> [WHAT THE TASK REQUIRES]
Write down, unchanged, the entries from the first line through the line holding "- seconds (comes". Include no other line.

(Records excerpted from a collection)
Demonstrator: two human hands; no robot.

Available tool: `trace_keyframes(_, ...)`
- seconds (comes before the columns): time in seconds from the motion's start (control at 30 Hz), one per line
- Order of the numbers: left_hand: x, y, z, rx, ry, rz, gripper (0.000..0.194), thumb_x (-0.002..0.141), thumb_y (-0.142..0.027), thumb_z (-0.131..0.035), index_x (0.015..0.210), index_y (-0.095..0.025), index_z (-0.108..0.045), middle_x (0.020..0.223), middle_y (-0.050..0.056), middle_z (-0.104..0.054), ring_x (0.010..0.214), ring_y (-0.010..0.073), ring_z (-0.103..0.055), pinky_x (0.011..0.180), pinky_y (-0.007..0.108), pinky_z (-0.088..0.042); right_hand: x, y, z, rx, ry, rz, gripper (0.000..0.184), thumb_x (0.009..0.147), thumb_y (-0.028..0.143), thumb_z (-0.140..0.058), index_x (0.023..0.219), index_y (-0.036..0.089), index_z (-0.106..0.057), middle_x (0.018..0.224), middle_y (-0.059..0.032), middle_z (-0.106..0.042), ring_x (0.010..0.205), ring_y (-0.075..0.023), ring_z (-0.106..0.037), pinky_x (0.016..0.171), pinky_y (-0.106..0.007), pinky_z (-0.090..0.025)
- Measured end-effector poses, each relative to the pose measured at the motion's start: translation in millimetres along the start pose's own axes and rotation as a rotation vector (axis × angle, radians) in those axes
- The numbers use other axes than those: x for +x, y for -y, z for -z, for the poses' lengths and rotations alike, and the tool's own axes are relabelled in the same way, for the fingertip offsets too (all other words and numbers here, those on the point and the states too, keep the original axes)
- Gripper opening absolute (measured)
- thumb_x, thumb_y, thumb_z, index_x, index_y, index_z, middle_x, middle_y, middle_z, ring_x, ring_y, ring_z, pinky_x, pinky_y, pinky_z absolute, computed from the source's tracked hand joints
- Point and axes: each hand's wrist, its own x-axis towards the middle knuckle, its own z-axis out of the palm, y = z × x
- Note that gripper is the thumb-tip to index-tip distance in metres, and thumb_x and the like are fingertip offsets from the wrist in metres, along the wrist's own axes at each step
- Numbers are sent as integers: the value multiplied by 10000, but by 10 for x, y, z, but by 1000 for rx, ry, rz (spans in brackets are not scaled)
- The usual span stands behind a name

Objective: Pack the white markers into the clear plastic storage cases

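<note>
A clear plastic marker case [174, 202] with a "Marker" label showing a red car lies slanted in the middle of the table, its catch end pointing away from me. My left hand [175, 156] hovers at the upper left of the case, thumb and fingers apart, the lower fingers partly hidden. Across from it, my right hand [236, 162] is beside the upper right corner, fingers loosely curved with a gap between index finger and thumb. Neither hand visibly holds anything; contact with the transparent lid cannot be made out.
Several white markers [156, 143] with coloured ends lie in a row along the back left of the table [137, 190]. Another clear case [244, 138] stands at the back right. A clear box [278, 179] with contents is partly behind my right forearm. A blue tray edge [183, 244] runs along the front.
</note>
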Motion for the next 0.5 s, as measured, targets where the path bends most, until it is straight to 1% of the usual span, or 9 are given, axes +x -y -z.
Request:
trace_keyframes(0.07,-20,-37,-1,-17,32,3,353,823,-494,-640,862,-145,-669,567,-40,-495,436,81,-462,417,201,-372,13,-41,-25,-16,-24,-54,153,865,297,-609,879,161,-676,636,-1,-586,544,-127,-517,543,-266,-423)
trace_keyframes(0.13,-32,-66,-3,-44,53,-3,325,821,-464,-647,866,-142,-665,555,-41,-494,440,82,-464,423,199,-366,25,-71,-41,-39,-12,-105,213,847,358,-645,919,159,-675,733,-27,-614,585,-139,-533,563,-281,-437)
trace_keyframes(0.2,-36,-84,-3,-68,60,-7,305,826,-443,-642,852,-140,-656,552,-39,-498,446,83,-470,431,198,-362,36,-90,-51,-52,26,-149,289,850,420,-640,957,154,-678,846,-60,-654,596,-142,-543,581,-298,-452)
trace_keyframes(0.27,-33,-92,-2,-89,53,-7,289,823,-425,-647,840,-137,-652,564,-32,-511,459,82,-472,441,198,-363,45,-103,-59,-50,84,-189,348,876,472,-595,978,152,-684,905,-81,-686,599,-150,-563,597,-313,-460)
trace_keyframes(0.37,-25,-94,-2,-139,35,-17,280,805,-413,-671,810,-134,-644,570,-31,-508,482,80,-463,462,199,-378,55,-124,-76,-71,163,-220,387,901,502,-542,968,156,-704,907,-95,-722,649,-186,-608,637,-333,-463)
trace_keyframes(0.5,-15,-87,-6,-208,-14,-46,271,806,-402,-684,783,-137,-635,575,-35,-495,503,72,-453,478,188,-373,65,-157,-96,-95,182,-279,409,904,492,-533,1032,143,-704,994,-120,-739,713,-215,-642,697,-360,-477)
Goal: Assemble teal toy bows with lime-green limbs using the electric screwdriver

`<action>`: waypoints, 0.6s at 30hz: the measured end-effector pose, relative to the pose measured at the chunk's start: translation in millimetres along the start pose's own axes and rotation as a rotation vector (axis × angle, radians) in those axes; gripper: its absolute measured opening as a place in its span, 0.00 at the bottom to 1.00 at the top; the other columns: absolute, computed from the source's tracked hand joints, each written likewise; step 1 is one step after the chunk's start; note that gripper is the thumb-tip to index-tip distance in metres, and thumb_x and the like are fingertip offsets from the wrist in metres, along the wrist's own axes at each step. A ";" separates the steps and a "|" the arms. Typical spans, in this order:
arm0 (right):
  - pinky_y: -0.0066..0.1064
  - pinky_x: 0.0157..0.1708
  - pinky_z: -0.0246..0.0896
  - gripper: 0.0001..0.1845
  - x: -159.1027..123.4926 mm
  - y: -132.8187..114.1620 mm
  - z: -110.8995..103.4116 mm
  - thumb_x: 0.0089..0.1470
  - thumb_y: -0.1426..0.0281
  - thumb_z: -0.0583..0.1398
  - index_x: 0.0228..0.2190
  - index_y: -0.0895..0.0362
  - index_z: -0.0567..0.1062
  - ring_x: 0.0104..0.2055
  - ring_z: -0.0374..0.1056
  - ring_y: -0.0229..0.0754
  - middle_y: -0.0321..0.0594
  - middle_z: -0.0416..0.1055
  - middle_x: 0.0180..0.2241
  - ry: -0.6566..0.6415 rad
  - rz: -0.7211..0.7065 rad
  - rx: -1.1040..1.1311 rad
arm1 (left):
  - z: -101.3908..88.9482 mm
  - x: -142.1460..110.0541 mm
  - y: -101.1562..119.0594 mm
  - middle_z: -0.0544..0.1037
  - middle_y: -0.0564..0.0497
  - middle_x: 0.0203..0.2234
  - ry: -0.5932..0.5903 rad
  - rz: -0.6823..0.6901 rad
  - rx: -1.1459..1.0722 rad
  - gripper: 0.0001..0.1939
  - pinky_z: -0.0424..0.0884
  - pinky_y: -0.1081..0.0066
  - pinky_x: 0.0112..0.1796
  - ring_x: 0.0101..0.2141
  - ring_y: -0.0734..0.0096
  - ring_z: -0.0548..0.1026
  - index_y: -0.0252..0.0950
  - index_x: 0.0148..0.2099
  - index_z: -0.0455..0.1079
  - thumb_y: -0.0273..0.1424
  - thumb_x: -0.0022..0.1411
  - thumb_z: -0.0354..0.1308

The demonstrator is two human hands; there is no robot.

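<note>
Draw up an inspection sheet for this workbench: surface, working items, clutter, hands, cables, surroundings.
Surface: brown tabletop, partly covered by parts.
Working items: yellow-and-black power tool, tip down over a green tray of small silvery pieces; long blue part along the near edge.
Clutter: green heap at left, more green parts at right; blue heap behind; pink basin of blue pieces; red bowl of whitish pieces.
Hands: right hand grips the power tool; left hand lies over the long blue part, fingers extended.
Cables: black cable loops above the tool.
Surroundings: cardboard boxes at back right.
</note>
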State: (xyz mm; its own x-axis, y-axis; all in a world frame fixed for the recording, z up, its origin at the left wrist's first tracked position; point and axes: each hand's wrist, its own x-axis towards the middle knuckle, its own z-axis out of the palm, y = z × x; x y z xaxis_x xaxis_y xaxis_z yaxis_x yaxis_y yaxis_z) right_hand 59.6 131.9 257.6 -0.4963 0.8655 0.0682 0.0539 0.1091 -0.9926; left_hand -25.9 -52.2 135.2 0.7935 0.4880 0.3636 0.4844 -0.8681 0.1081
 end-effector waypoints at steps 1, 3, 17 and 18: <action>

> [SOLUTION BELOW]
Demonstrator: two human hands; no robot.

Available tool: `trace_keyframes(_, ...)`
- seconds (comes before the columns): time in seconds from the motion's start (control at 30 Hz), one per line

The exercise has been finished.